**What is needed**
Wherever the string "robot" occurs in a line of these records, report that line.

+ + +

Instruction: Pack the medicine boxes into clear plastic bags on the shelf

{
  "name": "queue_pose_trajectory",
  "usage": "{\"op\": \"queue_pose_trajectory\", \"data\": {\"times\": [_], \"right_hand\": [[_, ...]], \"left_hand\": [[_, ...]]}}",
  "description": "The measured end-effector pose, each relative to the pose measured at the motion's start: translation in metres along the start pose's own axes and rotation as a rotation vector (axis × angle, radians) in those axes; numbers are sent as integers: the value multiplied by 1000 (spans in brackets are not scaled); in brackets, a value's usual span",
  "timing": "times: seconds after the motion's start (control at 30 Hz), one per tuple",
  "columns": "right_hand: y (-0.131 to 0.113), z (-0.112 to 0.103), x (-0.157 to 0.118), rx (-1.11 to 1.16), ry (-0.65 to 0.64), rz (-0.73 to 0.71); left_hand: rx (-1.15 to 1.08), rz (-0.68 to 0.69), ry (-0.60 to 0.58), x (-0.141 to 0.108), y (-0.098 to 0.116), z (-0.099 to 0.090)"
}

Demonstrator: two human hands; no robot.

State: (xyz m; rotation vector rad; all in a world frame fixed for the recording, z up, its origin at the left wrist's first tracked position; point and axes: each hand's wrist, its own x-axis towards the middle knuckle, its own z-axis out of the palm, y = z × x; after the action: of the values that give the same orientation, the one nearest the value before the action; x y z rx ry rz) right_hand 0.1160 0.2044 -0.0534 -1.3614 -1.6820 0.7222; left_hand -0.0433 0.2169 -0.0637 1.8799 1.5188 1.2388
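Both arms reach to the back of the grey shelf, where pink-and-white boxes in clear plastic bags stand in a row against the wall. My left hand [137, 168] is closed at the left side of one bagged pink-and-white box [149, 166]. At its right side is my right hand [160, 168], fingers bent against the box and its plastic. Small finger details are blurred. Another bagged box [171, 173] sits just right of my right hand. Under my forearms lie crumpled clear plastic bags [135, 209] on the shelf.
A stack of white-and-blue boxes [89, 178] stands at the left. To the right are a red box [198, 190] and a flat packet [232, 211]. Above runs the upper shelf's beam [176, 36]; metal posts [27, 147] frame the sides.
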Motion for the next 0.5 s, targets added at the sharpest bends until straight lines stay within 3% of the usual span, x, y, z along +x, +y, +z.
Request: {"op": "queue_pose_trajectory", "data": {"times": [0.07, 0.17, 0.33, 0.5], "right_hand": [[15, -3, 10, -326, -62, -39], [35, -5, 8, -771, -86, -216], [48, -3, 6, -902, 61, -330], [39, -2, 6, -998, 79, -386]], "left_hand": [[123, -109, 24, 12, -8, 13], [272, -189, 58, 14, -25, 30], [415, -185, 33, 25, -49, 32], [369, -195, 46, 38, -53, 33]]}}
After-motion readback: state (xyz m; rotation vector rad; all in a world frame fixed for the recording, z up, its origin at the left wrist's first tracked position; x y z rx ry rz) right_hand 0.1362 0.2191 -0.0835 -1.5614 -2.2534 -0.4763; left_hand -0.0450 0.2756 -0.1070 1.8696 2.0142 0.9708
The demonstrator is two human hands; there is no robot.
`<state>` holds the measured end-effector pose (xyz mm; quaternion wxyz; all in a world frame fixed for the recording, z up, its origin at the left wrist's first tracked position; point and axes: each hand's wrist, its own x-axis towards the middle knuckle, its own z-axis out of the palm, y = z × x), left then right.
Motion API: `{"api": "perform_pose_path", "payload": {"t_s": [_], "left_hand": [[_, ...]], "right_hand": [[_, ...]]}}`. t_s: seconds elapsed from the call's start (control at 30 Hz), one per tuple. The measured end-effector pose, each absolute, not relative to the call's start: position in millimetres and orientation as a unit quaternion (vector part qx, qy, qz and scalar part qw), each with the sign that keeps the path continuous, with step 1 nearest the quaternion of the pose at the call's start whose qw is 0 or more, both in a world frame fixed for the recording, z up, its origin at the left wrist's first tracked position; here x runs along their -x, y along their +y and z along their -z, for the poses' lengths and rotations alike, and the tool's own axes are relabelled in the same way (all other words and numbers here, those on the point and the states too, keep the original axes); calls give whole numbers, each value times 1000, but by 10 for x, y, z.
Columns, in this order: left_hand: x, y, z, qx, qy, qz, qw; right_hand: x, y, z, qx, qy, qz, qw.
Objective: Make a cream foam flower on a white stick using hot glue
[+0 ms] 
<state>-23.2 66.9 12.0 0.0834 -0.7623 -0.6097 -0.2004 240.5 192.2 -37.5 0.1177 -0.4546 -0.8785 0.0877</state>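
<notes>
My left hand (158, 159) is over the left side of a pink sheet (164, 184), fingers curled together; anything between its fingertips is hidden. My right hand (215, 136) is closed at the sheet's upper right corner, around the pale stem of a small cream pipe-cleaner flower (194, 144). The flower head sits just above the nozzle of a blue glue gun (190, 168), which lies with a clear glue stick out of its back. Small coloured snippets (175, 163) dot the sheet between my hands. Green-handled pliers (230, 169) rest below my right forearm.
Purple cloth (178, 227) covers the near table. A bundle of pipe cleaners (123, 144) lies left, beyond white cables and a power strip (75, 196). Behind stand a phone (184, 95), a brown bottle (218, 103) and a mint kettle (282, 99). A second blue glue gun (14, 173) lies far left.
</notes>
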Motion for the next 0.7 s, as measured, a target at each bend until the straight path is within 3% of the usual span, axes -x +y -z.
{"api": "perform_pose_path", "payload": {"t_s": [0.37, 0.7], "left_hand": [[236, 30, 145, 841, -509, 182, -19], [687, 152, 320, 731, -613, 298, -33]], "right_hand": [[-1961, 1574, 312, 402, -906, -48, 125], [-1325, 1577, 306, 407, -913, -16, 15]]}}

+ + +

**Task response**
Demonstrator: two human hands; no robot.
The demonstrator is two human hands; there is no robot.

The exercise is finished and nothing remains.